PR, RCV, race, turnout, and voter error

Does error go up when new people vote?

Does ranked-choice voting (RCV) baffle voters? Our (great-) grandparents used to say so. Better data and methods have led to new evidence, but the popular conversation is no more substantive than one we’d have had in the 1940s. California Gov. Jerry Brown repeated the “complicated” claim in a local-option veto message last September. Some have even suggested to me that RCV is systematically biased against certain groups.

I think the systematic bias charge is a leap. I think people are talking past each other in the popular RCV conversation. (Witness the number of commas in the title of this post.) I also think there are serious usability problems, but evidence suggests these are not limited to RCV.

First I’ll summarize the work I know. (I will not get into other good work on campaign tone, female and POC candidate entry, etc.) Then I will show my own data from American proportional representation (PR) elections since no modern work speaks to PR. Some of the error rates will be staggering.

My best guess is that high PR error rates resulted when select parties and candidates were mobilizing new voters en masse. If this were true, the actors would not be those who imposed PR in the first place. It also would explain why my error rates spike in some PR elections regarded as positives for people of color.

Race and turnout

I do not yet see a persuasive link between modern RCV implementations and turnout differences across racial groups. One study found lower turnout in San Francisco precincts with high proportions of black, white, young, and less-educated voters when comparing these precincts pre- and post-RCV. The author later found lower overall turnout in RCV when comparing RCV and non-RCV off-year elections. Another group of authors compared decisive-round turnout in RCV, primary-general, and two-round contexts. The units in this part of their analysis were matched cities, so they can’t finely disaggregate turnout by race/ethnicity. On average, they found less drop-off between the first and final rounds of an RCV count than they found between the first and second rounds of a primary-general or two-round cycle.
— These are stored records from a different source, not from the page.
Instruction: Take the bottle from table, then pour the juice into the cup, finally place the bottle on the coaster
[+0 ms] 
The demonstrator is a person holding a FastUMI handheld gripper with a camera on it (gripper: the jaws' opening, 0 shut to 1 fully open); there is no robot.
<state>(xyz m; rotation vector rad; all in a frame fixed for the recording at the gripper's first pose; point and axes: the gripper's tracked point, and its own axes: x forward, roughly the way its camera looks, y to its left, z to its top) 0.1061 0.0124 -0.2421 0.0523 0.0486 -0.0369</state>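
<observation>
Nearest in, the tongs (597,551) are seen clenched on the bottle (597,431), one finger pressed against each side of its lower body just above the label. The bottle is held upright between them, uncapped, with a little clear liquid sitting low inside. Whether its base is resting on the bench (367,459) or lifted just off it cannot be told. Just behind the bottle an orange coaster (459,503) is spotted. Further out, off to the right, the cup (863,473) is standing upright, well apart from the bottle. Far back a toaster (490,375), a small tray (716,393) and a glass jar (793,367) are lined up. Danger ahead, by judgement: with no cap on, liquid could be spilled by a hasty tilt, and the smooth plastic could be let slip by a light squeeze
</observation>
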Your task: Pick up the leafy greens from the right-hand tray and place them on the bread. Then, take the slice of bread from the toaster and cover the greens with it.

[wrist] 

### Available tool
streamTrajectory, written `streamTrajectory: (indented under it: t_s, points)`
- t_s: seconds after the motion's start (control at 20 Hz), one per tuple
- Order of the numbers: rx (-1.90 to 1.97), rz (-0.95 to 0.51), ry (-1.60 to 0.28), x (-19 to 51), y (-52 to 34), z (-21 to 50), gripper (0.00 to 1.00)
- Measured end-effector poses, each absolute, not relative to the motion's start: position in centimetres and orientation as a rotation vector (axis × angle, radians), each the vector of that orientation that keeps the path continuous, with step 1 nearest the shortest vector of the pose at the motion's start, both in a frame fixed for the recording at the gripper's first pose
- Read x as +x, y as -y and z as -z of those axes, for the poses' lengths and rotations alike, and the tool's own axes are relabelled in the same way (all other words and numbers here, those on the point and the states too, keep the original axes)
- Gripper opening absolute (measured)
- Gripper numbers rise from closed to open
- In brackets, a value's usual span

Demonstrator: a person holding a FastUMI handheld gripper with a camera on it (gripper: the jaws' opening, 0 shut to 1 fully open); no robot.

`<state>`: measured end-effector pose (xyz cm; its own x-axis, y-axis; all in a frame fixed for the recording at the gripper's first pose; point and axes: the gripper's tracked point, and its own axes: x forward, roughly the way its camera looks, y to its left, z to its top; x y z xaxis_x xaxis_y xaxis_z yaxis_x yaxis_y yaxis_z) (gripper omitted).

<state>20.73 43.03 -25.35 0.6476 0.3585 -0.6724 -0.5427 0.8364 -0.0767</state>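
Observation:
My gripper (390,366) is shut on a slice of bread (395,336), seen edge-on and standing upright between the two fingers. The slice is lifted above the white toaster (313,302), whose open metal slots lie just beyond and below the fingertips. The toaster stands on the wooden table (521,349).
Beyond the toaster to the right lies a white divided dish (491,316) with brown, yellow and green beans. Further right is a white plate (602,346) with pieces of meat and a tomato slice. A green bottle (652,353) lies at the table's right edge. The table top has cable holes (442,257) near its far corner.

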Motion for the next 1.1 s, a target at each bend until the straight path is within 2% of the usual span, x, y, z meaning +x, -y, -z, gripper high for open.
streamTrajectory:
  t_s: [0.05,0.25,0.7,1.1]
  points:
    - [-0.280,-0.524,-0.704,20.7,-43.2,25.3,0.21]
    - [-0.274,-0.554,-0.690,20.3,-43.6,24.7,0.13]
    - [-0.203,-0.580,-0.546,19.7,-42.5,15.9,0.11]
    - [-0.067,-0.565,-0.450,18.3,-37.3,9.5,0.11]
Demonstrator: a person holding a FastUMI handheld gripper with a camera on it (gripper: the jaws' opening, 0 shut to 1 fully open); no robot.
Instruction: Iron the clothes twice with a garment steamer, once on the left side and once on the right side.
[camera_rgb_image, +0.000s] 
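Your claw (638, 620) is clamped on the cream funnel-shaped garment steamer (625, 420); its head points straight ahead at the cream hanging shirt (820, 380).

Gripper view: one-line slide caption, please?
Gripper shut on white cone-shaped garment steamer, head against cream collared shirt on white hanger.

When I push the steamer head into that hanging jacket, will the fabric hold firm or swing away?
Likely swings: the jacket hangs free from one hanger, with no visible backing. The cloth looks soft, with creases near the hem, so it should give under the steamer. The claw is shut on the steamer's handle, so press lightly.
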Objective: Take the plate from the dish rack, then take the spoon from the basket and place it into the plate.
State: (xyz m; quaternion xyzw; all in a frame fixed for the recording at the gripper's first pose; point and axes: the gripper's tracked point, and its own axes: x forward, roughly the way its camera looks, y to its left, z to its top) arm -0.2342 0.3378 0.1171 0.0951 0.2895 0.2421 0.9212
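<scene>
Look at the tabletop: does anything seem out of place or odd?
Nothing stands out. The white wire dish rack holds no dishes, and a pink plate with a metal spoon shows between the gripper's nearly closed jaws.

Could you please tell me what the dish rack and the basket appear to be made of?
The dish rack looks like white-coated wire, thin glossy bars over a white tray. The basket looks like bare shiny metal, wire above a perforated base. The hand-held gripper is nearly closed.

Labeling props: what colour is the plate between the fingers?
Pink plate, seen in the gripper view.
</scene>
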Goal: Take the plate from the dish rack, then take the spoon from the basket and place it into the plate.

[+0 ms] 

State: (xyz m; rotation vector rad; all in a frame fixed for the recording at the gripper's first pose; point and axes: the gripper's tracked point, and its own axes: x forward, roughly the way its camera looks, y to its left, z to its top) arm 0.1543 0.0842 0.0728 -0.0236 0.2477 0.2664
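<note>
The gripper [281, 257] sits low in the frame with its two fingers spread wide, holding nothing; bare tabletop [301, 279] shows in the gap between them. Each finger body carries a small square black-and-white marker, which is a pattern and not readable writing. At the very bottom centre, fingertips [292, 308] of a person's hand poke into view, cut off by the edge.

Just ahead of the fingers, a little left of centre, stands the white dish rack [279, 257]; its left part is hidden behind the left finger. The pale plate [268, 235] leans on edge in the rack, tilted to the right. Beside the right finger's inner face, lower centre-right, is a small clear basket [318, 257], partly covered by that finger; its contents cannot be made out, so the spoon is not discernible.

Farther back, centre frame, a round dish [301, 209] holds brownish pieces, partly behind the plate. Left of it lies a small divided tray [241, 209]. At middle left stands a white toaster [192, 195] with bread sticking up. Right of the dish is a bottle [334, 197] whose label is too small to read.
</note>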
How should we reconcile the divergent findings from San Francisco and the nationwide sample? Part of this story is probably the different choice of baseline measures. But I also suspect each set of findings reflects the set of interests pushing RCV in each city. Voting-system change is power politics, not public policy. Changing the voting system is about reshuffling coalitions. If people aren’t voting, it’s probably because they’re not being asked to vote. We will see if this changes in future elections.

Race and invalid ballots

Nor am I convinced that modern RCV implementations cause more voter error than other, more prevalent voting systems. One study did find that San Francisco precincts with more black voters tended to produce more over-votes. At the same time, one of its coauthors later found similar rates of largely-black-precinct over-voting in RCV and non-RCV elections. The Minneapolis study gets the same basic result when comparing RCV (2013) with non-RCV (2005) elections.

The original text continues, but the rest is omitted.